My body starts to shake as the realisation of the situation hits me again. Someone's in our home.

"Okay," I reply in a shaky breath. He looks at me and smiles, kissing me quickly on my lips, before pulling away all too fast. He moves to the back of the robe and his hands grab the baseball bat stored there long ago.

"Call the police baby, but stay quiet," he gives me one last look and slinks out the bedroom door, closing it behind him without a sound.

My back hits the wall behind me and I slide to the floor, as I dial emergency services, my hands shaking as I lift the phone to my ear. Just as I do, noises drift up from the heating vent beside me. Angry voices from downstairs. Scuffling. Shouts. Muffled grunts. Crashes and the splintering of wood.

"Emergency Services. Which service do you require?"

I can't move. Or speak. I can only listen to the carnage unfolding downstairs in our home. I'm frightened by what I can hear. The shouting is loud but the words are muffled to my ears, like I'm blocking them out. I can hear furniture breaking, glass shattering, fists and weapons slapping against skin in a frenzied struggle.

"Hello, is someone there? Please respond."

My shaking hand covers my mouth as I try and stay silent. Be quiet. Be quiet. Be quiet. Tears prickle in my eyes and spill over my cheeks in an endless torrent. More shouting. More crashing. More breakage.

"Hello, if someone's there and you can't speak, dial one on your phone."

I press one.

Bang! Bang!

I jolt in paralysing fear at the sound of the gun. My hands clasp over my ears and the phone falls to the floor. No, please no.

"We are sending help right away. If you can hear me, help is coming."

After an agonising wait, I hear it. The very distant sound of sirens. Heavy footsteps pound through our home, the shouts of desperation and the final slam of a door, before a terrible silence descends all around me.

I take a deep trembling breath and push myself up off the floor, slowly stepping towards the bedroom door. Pulling it open I feel as though I'm drifting along. Not really in control or present in the moment. But I can hear the deafening pounding of my heart as I go downstairs and reach the kitchen, my bare feet touching something sticky on the floor.

Blood.

There's so much blood.

It's everywhere.

I grip the kitchen bench so I don't slip, easing my way towards the lounge, and that's when I see him. Lying on his back, arms splayed wide, body battered and bruised, chest slowly rising and falling.

Blood.

It covers his chest and pools all around his upper body.
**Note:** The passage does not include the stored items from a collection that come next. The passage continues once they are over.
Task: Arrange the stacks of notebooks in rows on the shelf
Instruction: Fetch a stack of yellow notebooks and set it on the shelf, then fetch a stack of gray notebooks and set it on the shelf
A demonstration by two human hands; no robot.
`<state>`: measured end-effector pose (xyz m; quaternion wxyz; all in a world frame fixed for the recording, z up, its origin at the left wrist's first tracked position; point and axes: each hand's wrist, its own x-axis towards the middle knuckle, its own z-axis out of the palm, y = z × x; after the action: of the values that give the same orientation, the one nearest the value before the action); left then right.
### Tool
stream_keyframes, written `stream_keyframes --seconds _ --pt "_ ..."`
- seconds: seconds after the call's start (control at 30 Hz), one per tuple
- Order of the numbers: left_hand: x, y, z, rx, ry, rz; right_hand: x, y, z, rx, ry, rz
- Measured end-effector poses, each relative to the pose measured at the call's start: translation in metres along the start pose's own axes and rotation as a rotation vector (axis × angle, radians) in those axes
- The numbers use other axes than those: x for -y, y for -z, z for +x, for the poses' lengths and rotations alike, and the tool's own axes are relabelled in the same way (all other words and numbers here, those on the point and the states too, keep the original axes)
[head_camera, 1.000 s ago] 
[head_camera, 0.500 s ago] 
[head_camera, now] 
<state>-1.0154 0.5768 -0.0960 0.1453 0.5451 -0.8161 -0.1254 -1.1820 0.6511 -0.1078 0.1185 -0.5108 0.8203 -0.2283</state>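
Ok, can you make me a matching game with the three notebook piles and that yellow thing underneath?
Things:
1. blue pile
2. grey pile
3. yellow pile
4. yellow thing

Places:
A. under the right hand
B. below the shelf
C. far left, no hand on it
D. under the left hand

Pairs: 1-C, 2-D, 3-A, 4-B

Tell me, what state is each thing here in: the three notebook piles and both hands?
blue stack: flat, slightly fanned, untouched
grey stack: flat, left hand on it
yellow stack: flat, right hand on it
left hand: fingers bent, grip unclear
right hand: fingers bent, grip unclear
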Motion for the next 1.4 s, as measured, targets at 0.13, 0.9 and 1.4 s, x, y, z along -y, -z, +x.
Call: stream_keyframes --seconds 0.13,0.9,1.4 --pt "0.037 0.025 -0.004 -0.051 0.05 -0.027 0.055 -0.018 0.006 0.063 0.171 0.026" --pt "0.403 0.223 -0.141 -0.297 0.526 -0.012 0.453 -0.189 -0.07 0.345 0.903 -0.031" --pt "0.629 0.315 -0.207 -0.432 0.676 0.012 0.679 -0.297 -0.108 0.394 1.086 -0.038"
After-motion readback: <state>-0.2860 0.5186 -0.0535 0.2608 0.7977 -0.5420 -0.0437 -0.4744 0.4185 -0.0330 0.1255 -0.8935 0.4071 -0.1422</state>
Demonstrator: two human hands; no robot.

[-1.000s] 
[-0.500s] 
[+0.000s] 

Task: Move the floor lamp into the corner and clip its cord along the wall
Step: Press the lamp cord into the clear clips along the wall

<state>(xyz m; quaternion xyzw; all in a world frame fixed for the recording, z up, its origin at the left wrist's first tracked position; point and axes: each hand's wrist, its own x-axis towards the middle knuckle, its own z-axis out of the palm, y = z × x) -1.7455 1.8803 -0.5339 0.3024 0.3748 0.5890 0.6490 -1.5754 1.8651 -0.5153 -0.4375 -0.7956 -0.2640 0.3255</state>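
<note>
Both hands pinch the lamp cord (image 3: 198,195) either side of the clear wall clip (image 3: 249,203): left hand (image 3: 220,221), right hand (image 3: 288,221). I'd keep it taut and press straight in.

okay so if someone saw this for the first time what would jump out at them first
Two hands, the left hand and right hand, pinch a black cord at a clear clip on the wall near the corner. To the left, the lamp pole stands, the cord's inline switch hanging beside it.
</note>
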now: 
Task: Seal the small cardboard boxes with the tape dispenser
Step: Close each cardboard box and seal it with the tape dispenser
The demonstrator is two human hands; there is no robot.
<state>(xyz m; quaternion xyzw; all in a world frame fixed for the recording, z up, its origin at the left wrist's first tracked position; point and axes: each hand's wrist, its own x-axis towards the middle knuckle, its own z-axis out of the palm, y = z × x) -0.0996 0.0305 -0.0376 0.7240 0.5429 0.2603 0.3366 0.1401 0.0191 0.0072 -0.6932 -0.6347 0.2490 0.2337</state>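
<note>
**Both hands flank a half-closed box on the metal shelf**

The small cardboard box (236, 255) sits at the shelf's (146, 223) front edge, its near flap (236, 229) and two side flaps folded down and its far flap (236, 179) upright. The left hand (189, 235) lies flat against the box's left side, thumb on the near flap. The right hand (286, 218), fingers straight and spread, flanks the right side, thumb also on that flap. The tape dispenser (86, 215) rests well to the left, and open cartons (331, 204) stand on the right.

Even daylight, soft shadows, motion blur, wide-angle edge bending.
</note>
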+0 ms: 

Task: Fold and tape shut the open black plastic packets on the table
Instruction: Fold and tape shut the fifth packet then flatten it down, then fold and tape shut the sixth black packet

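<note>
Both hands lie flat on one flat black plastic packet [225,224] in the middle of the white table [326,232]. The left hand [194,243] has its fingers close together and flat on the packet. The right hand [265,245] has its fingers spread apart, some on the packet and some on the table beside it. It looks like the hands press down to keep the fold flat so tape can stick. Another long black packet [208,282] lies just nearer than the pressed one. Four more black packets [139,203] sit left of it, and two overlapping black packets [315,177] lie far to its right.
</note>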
"Finn," my voice sounds far away.

His arm raises up and I fall to the floor beside his broken body, my sobs piercing the deafening silence. My hands press down hopelessly on the gaping wound on his chest as he wheezes and strains to pull in air to his splintered lungs. The blood covers my hands and arms.

"Finn....please, no."

His hand shakily reaches out to me, and caresses my cheek and I look at the love of my life as he takes his last breaths in front of me. He smiles weakly and I lean down slowly and gently press my cheek against his.

"My everything..."

I bolt awake and scramble for the bathroom, wrenching the toilet lid up, my knees slamming onto the hard tiles, as my stomach lurches and empties. Minutes later I manage to flush away the rotten stench and drag myself up to standing, leaning heavily on the counter. I dare gaze at the mirror and the sight is nothing less than horrific. In my mind my arms and hands are covered in sticky, dripping, drenching blood.

His blood.

My ears don't recognise the screams of despair coming from somewhere deep within my broken heart. I scrub and scratch and scrape the blood. Tearing and clawing away. I have to get it off. Get it off me. Get it off my skin. I spill soap over me and scrub as hard as I can. Frenzied. Desperate. Frantic. I don't know how much time passes before my arms start tiring and my body begins to shut itself down for self-preservation. Through the tears and vomit and sweat, I look to the mirror again to see the damage I have unknowingly done. The bathroom walls creep closer and the lights seem to dim as my body gives out, blackness thankfully pulling me under to unconsciousness.

I can finally rest my aching body, my fractured heart and my shattered dreams of our future.